The whole listing is to be set down again without alteration.

((

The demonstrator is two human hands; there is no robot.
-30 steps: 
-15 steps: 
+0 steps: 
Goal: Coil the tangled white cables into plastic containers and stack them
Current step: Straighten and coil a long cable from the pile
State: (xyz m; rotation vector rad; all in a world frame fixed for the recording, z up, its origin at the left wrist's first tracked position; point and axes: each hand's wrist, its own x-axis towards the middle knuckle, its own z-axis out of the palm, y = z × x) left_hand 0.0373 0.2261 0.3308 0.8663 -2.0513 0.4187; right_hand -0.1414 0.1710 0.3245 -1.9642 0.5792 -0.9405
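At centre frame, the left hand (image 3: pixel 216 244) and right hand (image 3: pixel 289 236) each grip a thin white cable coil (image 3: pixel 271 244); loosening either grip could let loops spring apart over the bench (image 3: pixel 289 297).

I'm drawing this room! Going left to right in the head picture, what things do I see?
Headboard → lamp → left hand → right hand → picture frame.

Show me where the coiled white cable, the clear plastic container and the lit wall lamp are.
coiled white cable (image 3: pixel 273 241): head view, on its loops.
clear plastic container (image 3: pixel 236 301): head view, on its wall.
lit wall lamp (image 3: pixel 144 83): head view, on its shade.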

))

Answer box:
The demonstrator is two human hands; there is no robot.
-30 steps: 
-15 steps: 
+0 steps: 
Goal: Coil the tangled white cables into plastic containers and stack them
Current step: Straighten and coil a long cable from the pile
State: (xyz m; rotation vector rad; all in a world frame fixed for the recording, z up, its origin at the left wrist's first tracked position; point and axes: each hand's wrist, its own x-axis towards the middle knuckle, its own z-axis out of the palm, y = z × x) left_hand 0.0373 0.2261 0.3308 0.8663 -2.0513 0.4187; right_hand -0.1414 0.1710 0.3245 -1.9642 0.5792 -0.9405
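At centre frame, the left hand (image 3: pixel 216 244) and right hand (image 3: pixel 289 236) each grip a thin white cable coil (image 3: pixel 271 244); loosening either grip could let loops spring apart over the bench (image 3: pixel 289 297).

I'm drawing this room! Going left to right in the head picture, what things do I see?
Headboard → lamp → left hand → right hand → picture frame.

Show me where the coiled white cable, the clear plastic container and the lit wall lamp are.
coiled white cable (image 3: pixel 273 241): head view, on its loops.
clear plastic container (image 3: pixel 236 301): head view, on its wall.
lit wall lamp (image 3: pixel 144 83): head view, on its shade.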

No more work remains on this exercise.